Il y a des disques qui vous cueillent alors que, sur le papier, rien ne semble prédestiner un tel coup de coeur. Pour moi, Lana Del Rey c'était avant tout un single fabuleux en 2012, l'extraordinaire de spleen "Video games", puis une chanteuse plus célèbre pour ses concerts plus ou moins foirés et son image marketée que pour ses productions musicales.
Et puis voilà que ce Norman Fucking Rockwell! débarque en cette rentrée 2019. Et le hasard a fait que ce disque servait de musique de fond lors d'une de mes déambulations dans un magasin. Et je me suis fait totalement avoir, par l'ambiance qui se dégageait de ces titres, par cette production pas du tout dans l'air du temps et par cette voix de femme qui se demande non pas si, mais quand est-ce qu'elle va se flinguer.
Et au bout du compte, après plusieurs écoutes, on sait qu'on tient là un grand disque. L'ouverture ("Norman fucking Rockwell") pose gentiment les bases. Piano / voix essentiellement, un peu de cordes derrière, c'est sûr qu'on ne va pas enflammer le dancefloor ce soir. Mais dès le deuxième titre, le happant "Mariners apartment complex", on bascule dans autre chose. Le duo Lana Del Rey / Jack Antonoff, qui a écrit et produit la quasi totalité de l'album, fait des merveilles. Sur un canevas mélodique finalement assez simple, les quatre mains posent une production renversant dans laquelle tout s'imbrique parfaitement, notamment ces cordes extraordinaires et cette guitare électrique un peu cradingue qui s'auto-répond. Et puis ces paroles bon sang! "I fucked up, I know, but Jesus / Can't a girl just do the best she can?"... Ca rigole moyen.

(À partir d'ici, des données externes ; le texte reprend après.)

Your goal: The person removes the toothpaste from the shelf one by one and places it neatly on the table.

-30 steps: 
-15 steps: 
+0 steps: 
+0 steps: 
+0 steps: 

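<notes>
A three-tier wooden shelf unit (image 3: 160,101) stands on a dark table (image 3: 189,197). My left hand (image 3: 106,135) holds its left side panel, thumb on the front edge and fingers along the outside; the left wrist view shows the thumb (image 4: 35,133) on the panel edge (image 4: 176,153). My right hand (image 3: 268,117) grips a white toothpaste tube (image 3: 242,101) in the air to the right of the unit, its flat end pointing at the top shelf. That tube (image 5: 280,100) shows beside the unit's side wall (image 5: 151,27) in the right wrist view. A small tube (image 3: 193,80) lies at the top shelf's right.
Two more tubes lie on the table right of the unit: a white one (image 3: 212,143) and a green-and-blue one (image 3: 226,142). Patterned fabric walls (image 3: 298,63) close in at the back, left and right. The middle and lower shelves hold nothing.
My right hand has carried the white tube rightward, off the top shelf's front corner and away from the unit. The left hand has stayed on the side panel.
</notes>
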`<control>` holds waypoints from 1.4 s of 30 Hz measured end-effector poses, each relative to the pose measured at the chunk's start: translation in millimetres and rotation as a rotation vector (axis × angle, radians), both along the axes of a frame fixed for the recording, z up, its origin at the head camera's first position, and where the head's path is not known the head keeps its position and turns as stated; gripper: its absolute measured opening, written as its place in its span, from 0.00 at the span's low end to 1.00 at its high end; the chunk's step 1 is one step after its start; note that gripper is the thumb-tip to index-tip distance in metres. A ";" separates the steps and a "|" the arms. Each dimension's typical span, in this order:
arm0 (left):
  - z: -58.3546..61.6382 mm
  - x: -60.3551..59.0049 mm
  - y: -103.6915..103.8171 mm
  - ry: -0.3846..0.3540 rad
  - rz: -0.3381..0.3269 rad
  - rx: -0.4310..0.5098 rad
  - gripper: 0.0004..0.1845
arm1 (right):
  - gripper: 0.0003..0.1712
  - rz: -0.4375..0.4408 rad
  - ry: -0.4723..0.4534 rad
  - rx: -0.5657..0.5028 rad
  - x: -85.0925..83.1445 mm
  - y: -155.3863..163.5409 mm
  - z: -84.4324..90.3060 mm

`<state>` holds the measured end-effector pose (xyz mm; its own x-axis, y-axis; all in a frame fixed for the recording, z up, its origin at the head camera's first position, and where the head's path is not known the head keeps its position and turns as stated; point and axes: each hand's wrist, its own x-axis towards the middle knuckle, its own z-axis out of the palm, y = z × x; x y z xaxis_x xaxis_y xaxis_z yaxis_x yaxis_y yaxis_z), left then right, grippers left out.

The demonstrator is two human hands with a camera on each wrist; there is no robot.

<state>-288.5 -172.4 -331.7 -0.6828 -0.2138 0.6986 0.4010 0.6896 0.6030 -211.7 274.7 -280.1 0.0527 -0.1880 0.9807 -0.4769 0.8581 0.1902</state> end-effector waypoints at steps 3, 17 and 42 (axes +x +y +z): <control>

Sur le titre suivant, Lana Del Rey propose un titre de près de dix minutes, "Venice bitch", tout en nuances, et qui lorgne presque du côté de chez Air. Les deux titres suivants, "Fuck it, I love you" et "Doin' time" (qui est donc une reprise d'un titre du groupe Sublime), sont peut-être les plus faibles, en tout cas les plus évidents commercialement parlant, de l'album.
Parce qu'après, il n'y a plus rien à jeter, c'est un sans-faute sur 9 (longs) titres d'affilée. Alors oui, on peut les trouver répétitifs en terme d'ambiance dégagée, mais c'est faire la fine bouche en regard de la qualité de ce qui est proposé ici. Dès "Love song", on sent que l'album est remis sur d'excellents rails. Sonnant comme du Cardigans sous Lexomil, et encore une fois porté par une production splendide, ce morceau annihile toute résistance. Tout le reste est somptueux: "Cinnamon girl" et cette partie instrumentale renversante à 3'30, "How to disappear" qui sonne comme un tube pour dépressifs, la troublante "Bartender" et cette diction à faire fondre n'importe quel esquimau normalement constitué ("Bar-t-t-t-tender"), "Happiness is a butterfly" et son refrain imparable... La palme revenant à l'effarant "The next best american record", sur lequel Lana Del Rey dit que son chéri et elle étaient "trop occupés à écrire le prochain meilleur disque américain" pour s'occuper d'eux-mêmes, le tout sur une mélodie et des arrangements à se relever la nuit.
Alors oui, peut-être que certains titres présentent des similitudes les uns avec les autres. Peut-être que l'album est trop long (68 minutes). Mais qu'il se vende et s'écoute à des millions d'unités en ces temps où qualité et quantité ne vont pas forcément de pair est quand même assez rassurant.